One of the most difficult aspects of Chapter 11 bankruptcy is renegotiating employee and retirement agreements which may be draining an already financially struggling company. Employee compensation and retirement agreements are an emotional issue in Chapter 11 bankruptcy cases, especially in the arts. The recent bankruptcy filing of the Philadelphia Orchestra demonstrates just how emotional bankruptcy can be when artist compensation is reduced due to the financial needs of the company. Just like other businesses, artists facing bankruptcy of their company often feel that they are being victimized by the company as expressed in a recent op-ed piece on the bankruptcy case.
We believe the management chose bankruptcy to escape provisions of our contract that it doesn’t like, and that it did so heedless of the cost to the orchestra’s reputation.
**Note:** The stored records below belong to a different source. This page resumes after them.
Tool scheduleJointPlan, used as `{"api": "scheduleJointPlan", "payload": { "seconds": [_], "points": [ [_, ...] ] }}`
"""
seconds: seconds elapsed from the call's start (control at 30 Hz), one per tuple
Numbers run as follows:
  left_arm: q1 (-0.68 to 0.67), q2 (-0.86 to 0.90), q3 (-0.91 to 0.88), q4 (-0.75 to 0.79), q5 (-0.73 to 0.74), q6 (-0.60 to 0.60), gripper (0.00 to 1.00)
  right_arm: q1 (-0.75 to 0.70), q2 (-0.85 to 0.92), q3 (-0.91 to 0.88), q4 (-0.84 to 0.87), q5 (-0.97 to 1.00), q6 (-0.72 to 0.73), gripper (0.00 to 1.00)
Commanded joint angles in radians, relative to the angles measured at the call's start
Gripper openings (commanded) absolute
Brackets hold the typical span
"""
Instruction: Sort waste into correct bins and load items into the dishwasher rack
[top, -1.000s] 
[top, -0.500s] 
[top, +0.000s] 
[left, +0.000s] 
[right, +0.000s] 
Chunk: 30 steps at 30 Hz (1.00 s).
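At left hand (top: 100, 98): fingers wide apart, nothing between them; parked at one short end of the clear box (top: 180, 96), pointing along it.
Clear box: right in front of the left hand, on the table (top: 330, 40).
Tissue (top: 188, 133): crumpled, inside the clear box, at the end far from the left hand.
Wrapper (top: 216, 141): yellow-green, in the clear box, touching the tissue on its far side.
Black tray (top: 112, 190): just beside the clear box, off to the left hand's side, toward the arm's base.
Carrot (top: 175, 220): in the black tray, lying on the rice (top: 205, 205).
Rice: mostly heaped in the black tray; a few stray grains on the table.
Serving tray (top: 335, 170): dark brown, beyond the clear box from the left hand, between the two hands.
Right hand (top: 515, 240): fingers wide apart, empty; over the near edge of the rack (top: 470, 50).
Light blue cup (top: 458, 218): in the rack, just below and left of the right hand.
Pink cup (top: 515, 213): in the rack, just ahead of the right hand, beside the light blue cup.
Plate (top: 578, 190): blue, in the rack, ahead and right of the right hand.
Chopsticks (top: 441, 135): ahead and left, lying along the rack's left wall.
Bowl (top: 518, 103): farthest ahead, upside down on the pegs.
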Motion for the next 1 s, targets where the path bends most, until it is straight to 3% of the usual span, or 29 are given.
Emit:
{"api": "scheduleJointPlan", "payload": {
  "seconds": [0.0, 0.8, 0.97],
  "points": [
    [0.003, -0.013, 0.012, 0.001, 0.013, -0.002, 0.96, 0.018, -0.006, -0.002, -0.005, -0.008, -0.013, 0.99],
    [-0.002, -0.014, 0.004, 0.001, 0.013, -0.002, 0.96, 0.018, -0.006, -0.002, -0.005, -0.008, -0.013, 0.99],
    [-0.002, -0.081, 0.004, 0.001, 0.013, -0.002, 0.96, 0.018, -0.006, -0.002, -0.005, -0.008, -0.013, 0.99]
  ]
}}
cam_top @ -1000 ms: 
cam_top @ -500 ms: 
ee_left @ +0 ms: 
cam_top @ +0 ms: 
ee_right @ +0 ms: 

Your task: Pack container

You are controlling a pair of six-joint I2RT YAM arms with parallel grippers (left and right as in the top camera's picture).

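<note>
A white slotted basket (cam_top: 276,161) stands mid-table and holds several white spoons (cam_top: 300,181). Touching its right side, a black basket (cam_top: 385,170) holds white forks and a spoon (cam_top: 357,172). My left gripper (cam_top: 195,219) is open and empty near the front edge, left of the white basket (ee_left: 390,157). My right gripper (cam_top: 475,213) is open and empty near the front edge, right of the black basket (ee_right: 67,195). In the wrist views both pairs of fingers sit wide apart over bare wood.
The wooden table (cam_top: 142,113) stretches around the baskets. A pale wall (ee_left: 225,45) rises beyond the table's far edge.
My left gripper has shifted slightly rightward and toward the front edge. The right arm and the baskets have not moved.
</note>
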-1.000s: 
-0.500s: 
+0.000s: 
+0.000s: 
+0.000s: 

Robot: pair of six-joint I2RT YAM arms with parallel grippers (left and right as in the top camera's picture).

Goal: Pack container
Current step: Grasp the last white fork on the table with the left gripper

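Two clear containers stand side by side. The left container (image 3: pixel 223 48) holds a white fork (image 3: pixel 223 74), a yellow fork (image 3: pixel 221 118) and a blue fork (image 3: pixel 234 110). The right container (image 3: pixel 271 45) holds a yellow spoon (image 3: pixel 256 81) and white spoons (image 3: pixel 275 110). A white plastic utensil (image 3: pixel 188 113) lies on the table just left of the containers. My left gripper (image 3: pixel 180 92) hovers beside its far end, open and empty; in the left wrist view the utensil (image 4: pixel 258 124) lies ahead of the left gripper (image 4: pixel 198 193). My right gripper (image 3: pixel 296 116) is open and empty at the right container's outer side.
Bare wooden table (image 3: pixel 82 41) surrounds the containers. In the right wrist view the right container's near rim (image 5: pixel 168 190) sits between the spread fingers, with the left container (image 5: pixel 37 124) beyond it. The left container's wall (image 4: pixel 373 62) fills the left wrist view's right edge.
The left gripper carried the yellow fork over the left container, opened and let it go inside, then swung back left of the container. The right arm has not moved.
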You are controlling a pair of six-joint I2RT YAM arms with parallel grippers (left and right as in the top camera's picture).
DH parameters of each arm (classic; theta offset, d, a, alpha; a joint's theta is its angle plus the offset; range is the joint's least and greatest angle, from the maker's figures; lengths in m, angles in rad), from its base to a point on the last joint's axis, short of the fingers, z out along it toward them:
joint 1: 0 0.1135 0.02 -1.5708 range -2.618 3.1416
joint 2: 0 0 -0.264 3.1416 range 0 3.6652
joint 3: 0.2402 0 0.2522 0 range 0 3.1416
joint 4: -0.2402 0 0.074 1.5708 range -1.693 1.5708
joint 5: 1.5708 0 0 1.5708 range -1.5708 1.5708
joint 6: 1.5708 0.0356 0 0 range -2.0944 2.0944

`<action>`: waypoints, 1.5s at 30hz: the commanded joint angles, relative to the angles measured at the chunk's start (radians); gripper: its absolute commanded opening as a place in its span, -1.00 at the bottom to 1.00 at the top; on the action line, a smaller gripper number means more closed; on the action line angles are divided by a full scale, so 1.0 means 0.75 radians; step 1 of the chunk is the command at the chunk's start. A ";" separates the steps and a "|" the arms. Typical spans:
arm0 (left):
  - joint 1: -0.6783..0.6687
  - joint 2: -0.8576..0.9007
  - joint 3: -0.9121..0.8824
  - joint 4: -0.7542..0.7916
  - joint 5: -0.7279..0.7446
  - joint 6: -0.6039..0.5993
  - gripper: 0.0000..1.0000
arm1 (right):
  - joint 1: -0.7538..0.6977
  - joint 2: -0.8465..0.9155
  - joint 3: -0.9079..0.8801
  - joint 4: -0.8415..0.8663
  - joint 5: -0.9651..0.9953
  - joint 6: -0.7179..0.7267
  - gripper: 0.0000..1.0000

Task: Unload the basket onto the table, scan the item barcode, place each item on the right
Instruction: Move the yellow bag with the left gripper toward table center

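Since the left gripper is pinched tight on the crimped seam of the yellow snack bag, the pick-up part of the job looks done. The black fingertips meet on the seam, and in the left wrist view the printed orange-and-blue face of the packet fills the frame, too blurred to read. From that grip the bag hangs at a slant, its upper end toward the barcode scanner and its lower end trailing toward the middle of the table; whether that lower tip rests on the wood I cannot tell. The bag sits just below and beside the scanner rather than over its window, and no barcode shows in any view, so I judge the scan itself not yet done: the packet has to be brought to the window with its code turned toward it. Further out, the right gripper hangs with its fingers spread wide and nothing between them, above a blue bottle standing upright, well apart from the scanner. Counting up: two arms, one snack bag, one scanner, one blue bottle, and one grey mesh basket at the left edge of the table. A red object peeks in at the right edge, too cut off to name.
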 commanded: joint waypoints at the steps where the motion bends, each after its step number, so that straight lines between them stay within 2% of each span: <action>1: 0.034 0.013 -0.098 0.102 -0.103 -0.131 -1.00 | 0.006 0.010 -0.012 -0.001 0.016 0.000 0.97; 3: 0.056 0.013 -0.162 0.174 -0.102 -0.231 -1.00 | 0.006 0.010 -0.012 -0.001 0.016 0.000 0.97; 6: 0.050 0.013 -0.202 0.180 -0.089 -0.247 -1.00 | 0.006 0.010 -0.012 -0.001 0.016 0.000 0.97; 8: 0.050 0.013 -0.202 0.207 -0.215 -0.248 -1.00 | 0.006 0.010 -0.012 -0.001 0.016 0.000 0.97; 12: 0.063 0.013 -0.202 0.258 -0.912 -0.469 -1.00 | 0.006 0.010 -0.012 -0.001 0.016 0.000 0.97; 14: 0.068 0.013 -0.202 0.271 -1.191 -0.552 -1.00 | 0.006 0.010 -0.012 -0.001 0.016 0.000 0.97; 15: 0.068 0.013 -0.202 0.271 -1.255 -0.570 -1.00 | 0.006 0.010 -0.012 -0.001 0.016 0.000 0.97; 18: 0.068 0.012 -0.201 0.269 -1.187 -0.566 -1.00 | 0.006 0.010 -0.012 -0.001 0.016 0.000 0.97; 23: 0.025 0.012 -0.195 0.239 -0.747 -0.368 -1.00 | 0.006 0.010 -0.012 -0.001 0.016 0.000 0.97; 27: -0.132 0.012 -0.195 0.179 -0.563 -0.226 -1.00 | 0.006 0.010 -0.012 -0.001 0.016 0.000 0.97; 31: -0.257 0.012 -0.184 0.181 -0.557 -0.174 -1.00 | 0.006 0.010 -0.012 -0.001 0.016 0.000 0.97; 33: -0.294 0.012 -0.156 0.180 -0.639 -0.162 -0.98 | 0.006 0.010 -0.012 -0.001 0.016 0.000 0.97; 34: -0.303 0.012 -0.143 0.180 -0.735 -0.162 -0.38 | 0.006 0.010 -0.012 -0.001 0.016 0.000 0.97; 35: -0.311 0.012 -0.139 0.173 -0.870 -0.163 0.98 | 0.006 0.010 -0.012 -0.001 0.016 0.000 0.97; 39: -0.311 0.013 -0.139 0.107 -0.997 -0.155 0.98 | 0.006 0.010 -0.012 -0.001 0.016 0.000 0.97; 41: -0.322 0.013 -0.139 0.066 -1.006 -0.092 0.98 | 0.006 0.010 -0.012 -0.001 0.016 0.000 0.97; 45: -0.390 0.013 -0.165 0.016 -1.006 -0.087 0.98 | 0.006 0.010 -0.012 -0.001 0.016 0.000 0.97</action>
The board and management are seeking to renege on their obligations, including pension obligations. This could reduce the pensions of musicians who have already retired – an unfair and unacceptable outcome. And their push to reduce the size of the orchestra and the compensation musicians receive will undoubtedly hurt our ability to attract and retain the world’s finest musicians.
While there are certainly some companies who want to change agreements they don’t like, when most companies change employee agreements in bankruptcy it is because their very survival depends on it. It’s unfortunate that this orchestra’s bankruptcy case is already becoming adversarial. While we’re not sure exactly how the orchestra communicated the bankruptcy process to the musicians, it is important that they help the musicians understand how these cuts will create an orchestra that can survive for another 100 years. It’s also important that they share a clear vision for the orchestra after bankruptcy so that the musicians can see how they will personally benefit from the changes.